There is also a story here, and I appreciated it more than I expected. The Last Gas Station has an environmental angle running underneath its cozy management shell, mostly built around modernization, petrol culture, and the cost of progress. It gives the setting more weight than just "fix a shop and make money."

Then there is the conspiracy side, which is one of the game's best flavors. Cloven Peak is packed with weird local legends, Area 23, Bigfoot, aliens, strange bunker stuff, and oddball mystery energy. The game folds that into the economy too. The more conspiracy and legend-themed decorations you add, the more money you can earn from related products.

Progression is at its best in the first half. Completing manual tasks, earning cash, buying upgrades, and seeing your ugly little station become a functioning business feels fantastic. The automation system is smart as well. Eventually, customers can fill their own cars, robot arms can handle repairs, and the car wash can run without you spraying every vehicle yourself.

The problem is that the late game asks for too much repetition without giving you enough control over the pacing. To level up your store, you need to complete task lists, and some objectives depend on things like how many cars arrive for refueling or repairs. Since customer flow feels partly random, you can end up waiting around for the game to send you what you need.

That becomes more obvious in the final stretch. Some objectives ask for huge numbers, like refueling hundreds of cars, and I simply did not have the patience to push through all of that. I also found a secret code entry in a bunker and still have no idea what it does. That mystery is fun in theory, but when it is sitting behind a grind wall, my curiosity started losing the fight.

Visually, though, The Last Gas Station is gorgeous. The pixel art is vibrant, clean, and full of personality. The station changes beautifully as you rebuild it, the characters are charming, and the whole game has that cozy-but-weird look that makes you want to spend time in its world. On the ROG Xbox Ally X, it ran flawlessly for me and works incredibly well with a controller.

Even with the grind issues, I really love The Last Gas Station. It scratches that specific management sim itch where routine becomes relaxing, upgrades feel meaningful, and every improvement makes the next day more efficient. I do think it needs tuning in the latter half, maybe fewer extreme objectives, better control over customer volume, a fast-forward option, or a few more minigames. But the foundation is excellent.

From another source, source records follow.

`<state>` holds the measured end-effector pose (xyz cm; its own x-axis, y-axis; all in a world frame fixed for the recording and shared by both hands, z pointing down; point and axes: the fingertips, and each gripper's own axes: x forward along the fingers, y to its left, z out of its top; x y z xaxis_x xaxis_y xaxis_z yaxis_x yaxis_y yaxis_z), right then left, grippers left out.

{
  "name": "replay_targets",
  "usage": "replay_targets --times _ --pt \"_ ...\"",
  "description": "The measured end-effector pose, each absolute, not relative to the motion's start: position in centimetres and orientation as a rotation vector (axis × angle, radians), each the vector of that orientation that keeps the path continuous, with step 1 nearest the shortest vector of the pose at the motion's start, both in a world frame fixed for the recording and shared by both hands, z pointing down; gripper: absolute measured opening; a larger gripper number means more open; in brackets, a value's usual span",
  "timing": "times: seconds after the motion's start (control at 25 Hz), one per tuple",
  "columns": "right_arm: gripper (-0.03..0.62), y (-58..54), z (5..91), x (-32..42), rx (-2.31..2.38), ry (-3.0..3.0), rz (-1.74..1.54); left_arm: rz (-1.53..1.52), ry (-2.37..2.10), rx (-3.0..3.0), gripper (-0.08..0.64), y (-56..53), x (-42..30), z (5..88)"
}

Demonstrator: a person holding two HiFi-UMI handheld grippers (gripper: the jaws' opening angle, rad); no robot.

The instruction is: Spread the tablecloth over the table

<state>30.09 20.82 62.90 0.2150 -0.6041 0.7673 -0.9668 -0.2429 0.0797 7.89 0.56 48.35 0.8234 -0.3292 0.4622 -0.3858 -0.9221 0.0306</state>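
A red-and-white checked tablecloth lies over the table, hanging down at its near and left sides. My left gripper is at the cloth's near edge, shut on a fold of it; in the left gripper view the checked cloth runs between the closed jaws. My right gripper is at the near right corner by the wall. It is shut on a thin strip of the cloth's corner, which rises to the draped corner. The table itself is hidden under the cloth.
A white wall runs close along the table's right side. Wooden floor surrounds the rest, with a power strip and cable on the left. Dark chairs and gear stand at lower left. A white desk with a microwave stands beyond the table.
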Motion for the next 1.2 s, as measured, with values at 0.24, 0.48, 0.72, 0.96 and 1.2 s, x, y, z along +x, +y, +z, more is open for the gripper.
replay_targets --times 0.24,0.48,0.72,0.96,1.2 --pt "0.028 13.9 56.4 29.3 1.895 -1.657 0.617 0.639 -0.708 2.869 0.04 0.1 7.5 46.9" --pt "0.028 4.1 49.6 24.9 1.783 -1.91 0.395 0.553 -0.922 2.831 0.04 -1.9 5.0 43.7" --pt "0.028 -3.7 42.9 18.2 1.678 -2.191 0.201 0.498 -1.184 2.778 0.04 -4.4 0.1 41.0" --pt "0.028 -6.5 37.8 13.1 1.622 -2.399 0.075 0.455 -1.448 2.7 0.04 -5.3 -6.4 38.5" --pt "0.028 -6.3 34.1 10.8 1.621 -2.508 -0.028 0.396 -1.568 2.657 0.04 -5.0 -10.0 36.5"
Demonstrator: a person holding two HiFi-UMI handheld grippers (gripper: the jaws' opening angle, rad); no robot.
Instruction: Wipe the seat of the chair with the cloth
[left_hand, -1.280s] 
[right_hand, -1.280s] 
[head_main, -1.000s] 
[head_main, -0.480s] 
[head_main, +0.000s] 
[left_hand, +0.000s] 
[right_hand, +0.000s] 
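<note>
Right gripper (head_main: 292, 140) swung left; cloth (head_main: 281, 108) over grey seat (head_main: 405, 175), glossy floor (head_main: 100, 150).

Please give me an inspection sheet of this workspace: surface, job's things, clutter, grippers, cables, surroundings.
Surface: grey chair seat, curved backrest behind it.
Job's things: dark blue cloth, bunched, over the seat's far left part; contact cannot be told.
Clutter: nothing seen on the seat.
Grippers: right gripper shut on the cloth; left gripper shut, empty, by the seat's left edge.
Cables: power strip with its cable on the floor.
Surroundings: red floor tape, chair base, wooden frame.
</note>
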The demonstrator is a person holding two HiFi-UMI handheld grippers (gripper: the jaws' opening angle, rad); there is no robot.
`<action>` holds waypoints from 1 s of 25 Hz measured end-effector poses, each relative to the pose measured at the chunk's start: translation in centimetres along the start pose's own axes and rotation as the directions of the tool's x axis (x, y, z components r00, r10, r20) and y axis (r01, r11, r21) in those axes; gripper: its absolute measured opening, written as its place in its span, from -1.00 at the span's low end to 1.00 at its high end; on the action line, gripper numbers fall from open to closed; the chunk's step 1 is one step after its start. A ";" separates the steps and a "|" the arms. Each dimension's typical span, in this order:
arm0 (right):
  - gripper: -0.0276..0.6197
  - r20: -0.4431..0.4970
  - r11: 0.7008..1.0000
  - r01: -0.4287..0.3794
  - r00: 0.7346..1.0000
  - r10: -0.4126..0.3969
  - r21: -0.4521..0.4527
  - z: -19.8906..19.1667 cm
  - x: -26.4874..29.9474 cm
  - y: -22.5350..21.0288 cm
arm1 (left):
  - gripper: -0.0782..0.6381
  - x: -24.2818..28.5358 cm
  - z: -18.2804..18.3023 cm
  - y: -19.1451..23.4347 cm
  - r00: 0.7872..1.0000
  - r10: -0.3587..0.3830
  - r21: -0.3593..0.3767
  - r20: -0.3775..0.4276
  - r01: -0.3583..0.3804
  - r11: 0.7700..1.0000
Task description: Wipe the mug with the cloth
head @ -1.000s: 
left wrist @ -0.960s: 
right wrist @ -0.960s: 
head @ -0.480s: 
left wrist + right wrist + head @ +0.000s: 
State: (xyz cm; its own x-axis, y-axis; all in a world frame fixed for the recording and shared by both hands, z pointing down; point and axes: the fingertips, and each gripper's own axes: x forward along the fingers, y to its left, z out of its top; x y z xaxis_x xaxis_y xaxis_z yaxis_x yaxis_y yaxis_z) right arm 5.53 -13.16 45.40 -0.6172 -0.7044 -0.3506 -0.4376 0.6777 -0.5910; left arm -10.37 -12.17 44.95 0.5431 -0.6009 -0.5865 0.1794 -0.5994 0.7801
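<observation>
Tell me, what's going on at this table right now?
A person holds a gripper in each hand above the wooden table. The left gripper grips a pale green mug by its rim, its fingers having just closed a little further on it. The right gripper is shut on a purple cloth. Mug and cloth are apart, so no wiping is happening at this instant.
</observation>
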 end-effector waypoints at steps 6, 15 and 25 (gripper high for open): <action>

If you enjoy cozy management sims and get that same strange satisfaction from restocking shelves, serving customers, watching money climb, and turning a broken-down place into a profitable machine, this is very easy to recommend. It is charming, good-looking, comfortable on handheld PC, and weird in just the right ways. Thanks for reading!

Final Verdict

Recommended

The Last Gas Station

The Last Gas Station is a cozy, gorgeous, and deeply satisfying management sim with a great numbers-go-up loop, even if its late-game grind pushes a little too hard.

Score

8.5

/ 10

The game was reviewed on PC (ROG Xbox Ally X) via a promo copy provided by PR. The Last Gas Station is available on PC via Steam.